## Exercise description
Can you retype every record below exactly as written?
§ §
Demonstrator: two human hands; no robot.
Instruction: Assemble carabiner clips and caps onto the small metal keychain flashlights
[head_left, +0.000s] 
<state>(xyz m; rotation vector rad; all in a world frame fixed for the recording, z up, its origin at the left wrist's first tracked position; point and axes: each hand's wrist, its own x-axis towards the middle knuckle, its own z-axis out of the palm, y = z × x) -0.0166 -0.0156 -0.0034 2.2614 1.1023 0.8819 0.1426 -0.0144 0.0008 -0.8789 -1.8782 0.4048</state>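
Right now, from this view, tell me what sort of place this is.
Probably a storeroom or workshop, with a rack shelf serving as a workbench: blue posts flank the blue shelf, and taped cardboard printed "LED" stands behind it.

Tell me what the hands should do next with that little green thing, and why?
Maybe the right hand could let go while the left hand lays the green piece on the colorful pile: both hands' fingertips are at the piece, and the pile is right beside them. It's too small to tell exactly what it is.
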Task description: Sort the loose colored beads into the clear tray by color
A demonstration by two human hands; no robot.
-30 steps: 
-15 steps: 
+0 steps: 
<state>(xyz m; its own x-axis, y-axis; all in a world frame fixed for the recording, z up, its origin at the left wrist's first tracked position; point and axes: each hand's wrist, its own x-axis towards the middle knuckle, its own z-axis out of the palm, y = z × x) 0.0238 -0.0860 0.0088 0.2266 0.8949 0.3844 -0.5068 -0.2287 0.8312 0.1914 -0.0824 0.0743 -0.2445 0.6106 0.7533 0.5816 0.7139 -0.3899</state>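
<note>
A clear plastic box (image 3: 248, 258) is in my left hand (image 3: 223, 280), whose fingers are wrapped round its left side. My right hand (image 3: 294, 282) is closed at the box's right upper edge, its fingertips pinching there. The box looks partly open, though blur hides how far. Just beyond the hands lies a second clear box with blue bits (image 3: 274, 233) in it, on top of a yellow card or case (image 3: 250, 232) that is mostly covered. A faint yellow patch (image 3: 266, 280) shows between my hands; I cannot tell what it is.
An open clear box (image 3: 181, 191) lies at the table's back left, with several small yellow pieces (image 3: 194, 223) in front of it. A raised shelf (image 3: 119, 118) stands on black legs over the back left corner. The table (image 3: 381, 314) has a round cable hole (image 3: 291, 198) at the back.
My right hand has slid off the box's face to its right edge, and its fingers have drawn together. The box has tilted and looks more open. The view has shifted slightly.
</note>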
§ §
## Expected answer
Demonstrator: two human hands; no robot.
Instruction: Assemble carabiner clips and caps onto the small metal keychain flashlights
[head_left, +0.000s] 
<state>(xyz m; rotation vector rad; all in a world frame fixed for the recording, z up, its origin at the left wrist's first tracked position; point and axes: each hand's wrist, its own x-axis towards the middle knuckle, its own z-axis out of the palm, y = z × x) -0.0166 -0.0156 -0.0034 2.2614 1.1023 0.8819 0.1426 -0.0144 0.0008 -0.8789 -1.8782 0.4048</state>
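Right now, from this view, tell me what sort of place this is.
Probably a storeroom or workshop, with a rack shelf serving as a workbench: blue posts flank the blue shelf, and taped cardboard printed "LED" stands behind it.

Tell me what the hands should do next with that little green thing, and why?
Maybe the right hand could let go while the left hand lays the green piece on the colorful pile: both hands' fingertips are at the piece, and the pile is right beside them. It's too small to tell exactly what it is.
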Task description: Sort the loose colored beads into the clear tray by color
A demonstration by two human hands; no robot.
-30 steps: 
-15 steps: 
+0 steps: 
<state>(xyz m; its own x-axis, y-axis; all in a world frame fixed for the recording, z up, its origin at the left wrist's first tracked position; point and axes: each hand's wrist, its own x-axis towards the middle knuckle, its own z-axis out of the palm, y = z × x) 0.0238 -0.0860 0.0088 0.2266 0.8949 0.3844 -0.5068 -0.2287 0.8312 0.1914 -0.0824 0.0743 -0.2445 0.6106 0.7533 0.5816 0.7139 -0.3899</state>
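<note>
A clear plastic box (image 3: 248, 258) is in my left hand (image 3: 223, 280), whose fingers are wrapped round its left side. My right hand (image 3: 294, 282) is closed at the box's right upper edge, its fingertips pinching there. The box looks partly open, though blur hides how far. Just beyond the hands lies a second clear box with blue bits (image 3: 274, 233) in it, on top of a yellow card or case (image 3: 250, 232) that is mostly covered. A faint yellow patch (image 3: 266, 280) shows between my hands; I cannot tell what it is.
An open clear box (image 3: 181, 191) lies at the table's back left, with several small yellow pieces (image 3: 194, 223) in front of it. A raised shelf (image 3: 119, 118) stands on black legs over the back left corner. The table (image 3: 381, 314) has a round cable hole (image 3: 291, 198) at the back.
My right hand has slid off the box's face to its right edge, and its fingers have drawn together. The box has tilted and looks more open. The view has shifted slightly.
</note>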

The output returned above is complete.